Mon propos étant de vous faire partager ce qui me heurte profondément depuis de longs mois, je vais essayer d’être succincte et précise. 

Pour me situer dans la population française, je fais partie de « la classe moyenne », j’ai un emploi stable, un salaire qui de 2100 €, mon mari de même, 3 enfants dont des étudiants, et aucune aide, dégrèvement, bourses, … à part des allocations familiales réduites au moment où elles seraient les plus utiles, ce qui signifie que même avec un salaire décent, le 20 du mois il n’y a plus rien.

 

Mes doléances : 

– un Etat opaque avec un fonctionnement qui manque totalement de transparence, accordant des salaires et des indemnités qui ressemblent fort à des privilèges d’un autre temps pour des élus, des hauts-fonctionnaires toujours plus nombreux. Ces personnes qui travaillent au service de la France doivent avoir un comportement exemplaire, contrôlés dans leurs dépenses, avec une rémunération encadrée et surtout une exigence de cahier judiciaire vierge. En fait, avoir les mêmes exigences que pour les salariés et fonctionnaires de la France « d’en bas ».

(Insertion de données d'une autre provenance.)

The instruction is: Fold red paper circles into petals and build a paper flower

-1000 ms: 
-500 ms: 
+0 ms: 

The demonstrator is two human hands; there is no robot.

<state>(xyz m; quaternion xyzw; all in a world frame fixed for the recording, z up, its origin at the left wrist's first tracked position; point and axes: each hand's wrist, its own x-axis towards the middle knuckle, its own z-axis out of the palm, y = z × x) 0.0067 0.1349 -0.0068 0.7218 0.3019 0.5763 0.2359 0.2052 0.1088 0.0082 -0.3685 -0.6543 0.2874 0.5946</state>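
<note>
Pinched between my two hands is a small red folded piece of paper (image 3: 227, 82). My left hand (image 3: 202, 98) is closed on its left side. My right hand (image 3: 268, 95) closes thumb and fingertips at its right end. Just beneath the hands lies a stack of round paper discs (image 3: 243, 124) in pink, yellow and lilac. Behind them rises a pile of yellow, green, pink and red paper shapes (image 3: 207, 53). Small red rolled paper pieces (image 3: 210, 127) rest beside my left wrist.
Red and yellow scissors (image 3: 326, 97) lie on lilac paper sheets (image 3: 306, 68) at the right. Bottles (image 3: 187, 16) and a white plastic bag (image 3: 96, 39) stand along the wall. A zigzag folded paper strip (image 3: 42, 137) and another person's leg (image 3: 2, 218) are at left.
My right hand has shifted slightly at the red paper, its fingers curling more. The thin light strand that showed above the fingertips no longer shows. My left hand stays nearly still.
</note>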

Lorsque je parle d’Etat opaque, j’entends également sur son fonctionnement avec un système de lois et décrets totalement complexe et illisible pour beaucoup.

 

– Une fiscalité juste et égalitaire. A mon sens, tous les français bénéficiant des services de justice, de soins, d’éducation, … doivent participer à l’impôt. Pour les plus bas revenus, avec une somme symbolique puis avec une progressivité selon les revenus. Le manque de cohésion sociale vient aussi du fait qu’il y ait ceux qui paient et … les autres (riches ou pauvres) . Et allons chercher chez les ultra-riches l’argent qui manque tant pour faire fonctionner notre économie : ISF, taxation des GAFA, fraude fiscale et permettons aux PME, TPE et artisans de vivre de leur travail et de créer des emplois.

 

– un réel engagement pour que la protection de l’environnement imprègne toutes les sphères de notre société : économique, agricole, les transports, l’habitat, les énergies. Arrêtons les commissions pour dresser des états des lieux et agissons enfin.

 

Je pense que lorsque les français auront le sentiment et la preuve que cette justice sociale, fiscale, économique existe leur colère et leur incompréhension d’un système qu’ils ne valident pas s’éteindra.

Je vous remercie de transmettre ma modeste contribution aux doléances des français,

Recevez, Monsieur le Député, mes sincères salutations.